The production on Slime Season 2, which Hopsin actually praised (“hard-ass beats,” he says), is quality shit, of course. Working with his familiar crop of producers — London On Da Track, Wheezy, Goose, Metro Boomin, Southside — has resulted in some of Young Thug’s best songs over the years, and there’s no question the production on SS2 is the most sophisticated bunch yet. Hot off DS2 and What a Time to Be Alive, Metro Boomin and Southside drop off their rosé colored beat for “All Over,” a beat that has a gentle guitar informing a delicate piano to flutter over acerbic percussion. Late-effort heroics come from an unlikely name: DJ, producer, and Fool’s Gold Records signee Treasure Fingers. Perhaps best known for his six-year-old house remixes, Fingers’s ”Raw (Might Just)” is SS2’s “Best Friend” moment: an unexpectedly airy bit of musical confection put to blotter paper for Thug’s consumption. He appropriately floats on cloud nine and at one point even lets out an exaggerated, strained falsetto, telling you “that’s how you motherfucking do it” in the process. That’s how you do it, indeed.

During an international summer tour, Young Thug touched down in France, where he told Clique.tv — cogent and direct — that he’s “not from here,” a claim he’s made in the past.

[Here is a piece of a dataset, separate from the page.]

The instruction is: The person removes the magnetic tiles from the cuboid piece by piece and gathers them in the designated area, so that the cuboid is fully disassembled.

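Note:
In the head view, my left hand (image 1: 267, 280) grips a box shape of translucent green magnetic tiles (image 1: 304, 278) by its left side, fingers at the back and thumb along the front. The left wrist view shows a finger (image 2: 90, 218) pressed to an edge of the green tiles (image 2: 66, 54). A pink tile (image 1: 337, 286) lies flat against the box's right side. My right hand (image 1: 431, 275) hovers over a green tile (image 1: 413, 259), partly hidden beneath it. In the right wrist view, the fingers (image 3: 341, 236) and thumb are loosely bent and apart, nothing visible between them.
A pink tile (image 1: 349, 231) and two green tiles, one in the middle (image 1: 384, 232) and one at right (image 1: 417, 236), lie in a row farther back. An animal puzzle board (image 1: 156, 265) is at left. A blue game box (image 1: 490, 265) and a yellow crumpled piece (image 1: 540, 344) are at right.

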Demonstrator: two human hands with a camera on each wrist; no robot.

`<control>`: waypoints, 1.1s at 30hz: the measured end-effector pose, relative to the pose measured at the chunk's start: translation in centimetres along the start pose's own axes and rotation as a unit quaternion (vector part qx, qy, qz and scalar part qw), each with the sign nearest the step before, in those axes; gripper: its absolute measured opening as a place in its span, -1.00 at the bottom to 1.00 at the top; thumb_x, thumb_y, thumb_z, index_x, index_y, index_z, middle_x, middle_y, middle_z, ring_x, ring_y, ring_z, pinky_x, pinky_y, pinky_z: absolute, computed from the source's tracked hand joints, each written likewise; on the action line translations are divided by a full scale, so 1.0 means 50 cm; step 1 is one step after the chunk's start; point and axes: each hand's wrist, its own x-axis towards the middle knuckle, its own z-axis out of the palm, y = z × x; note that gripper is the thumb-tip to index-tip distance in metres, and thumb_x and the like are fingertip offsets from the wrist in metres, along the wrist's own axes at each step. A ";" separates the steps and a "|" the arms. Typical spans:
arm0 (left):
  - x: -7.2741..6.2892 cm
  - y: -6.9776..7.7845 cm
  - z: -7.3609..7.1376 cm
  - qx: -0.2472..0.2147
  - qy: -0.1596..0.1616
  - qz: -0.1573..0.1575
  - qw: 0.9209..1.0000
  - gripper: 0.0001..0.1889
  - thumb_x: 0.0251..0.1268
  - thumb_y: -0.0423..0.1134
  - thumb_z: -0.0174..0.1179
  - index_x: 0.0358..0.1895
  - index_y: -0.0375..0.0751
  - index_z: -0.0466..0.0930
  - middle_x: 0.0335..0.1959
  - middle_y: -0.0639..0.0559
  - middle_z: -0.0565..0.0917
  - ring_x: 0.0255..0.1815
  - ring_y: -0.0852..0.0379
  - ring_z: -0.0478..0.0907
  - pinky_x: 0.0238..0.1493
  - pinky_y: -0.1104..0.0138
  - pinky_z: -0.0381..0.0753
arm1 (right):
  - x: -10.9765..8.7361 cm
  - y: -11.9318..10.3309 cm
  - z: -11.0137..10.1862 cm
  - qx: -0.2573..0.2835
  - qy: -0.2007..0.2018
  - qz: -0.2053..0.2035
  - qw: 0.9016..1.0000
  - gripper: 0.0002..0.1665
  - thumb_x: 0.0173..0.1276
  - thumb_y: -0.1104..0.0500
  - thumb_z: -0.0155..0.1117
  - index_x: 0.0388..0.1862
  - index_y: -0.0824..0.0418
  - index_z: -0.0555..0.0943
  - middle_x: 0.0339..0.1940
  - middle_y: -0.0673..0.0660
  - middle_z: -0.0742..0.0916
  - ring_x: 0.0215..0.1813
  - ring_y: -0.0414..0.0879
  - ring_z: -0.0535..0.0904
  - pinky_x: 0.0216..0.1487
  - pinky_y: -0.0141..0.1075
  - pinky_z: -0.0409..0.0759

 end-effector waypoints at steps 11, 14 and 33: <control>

However, unlike many Atlanta artists, both past and present, whom have proudly embraced the “ATLien” moniker, its never been more accurately personified than when informed by Thug’s signature eccentricities. Even though major publications and misguided industry insiders often disregard the palpable emotional heights of Atlanta’s street-centric rappers — in place of backhanded praises for the city’s chart-topping, club-ready bangers, of course — with Slime Season 2, Thug falls closer in line with hometown luminaries like André 3000 than ever before, bringing his Lil Wayne comparison to a death knell. Nevertheless, embracing SS2 isn’t a prerequisite to better understanding Young Thug, but there’s certainly no denying him, or his collection of sounds, as the next frontier in rap — whatever that even means.